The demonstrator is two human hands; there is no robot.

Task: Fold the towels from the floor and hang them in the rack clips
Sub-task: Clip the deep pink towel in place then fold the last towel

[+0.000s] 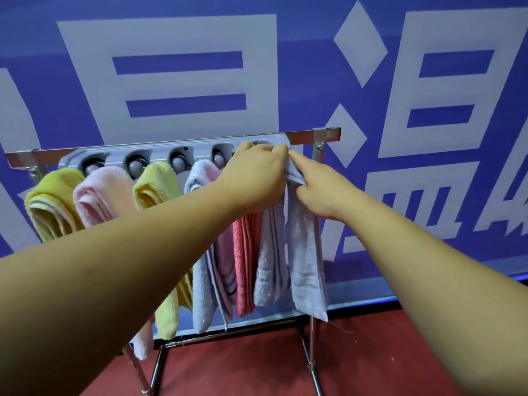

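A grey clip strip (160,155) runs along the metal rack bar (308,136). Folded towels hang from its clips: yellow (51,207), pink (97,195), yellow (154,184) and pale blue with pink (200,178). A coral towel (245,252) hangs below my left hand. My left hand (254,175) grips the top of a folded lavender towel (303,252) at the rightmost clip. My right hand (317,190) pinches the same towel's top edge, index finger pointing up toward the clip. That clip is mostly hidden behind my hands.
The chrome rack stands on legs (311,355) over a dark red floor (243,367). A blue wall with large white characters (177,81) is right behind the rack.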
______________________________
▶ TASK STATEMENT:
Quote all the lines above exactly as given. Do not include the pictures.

▶ WRITTEN SOLUTION:
The demonstrator is two human hands; there is no robot.

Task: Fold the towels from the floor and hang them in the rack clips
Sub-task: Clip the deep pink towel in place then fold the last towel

[+0.000s] 

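A grey clip strip (160,155) runs along the metal rack bar (308,136). Folded towels hang from its clips: yellow (51,207), pink (97,195), yellow (154,184) and pale blue with pink (200,178). A coral towel (245,252) hangs below my left hand. My left hand (254,175) grips the top of a folded lavender towel (303,252) at the rightmost clip. My right hand (317,190) pinches the same towel's top edge, index finger pointing up toward the clip. That clip is mostly hidden behind my hands.
The chrome rack stands on legs (311,355) over a dark red floor (243,367). A blue wall with large white characters (177,81) is right behind the rack.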

The exercise requires nothing further.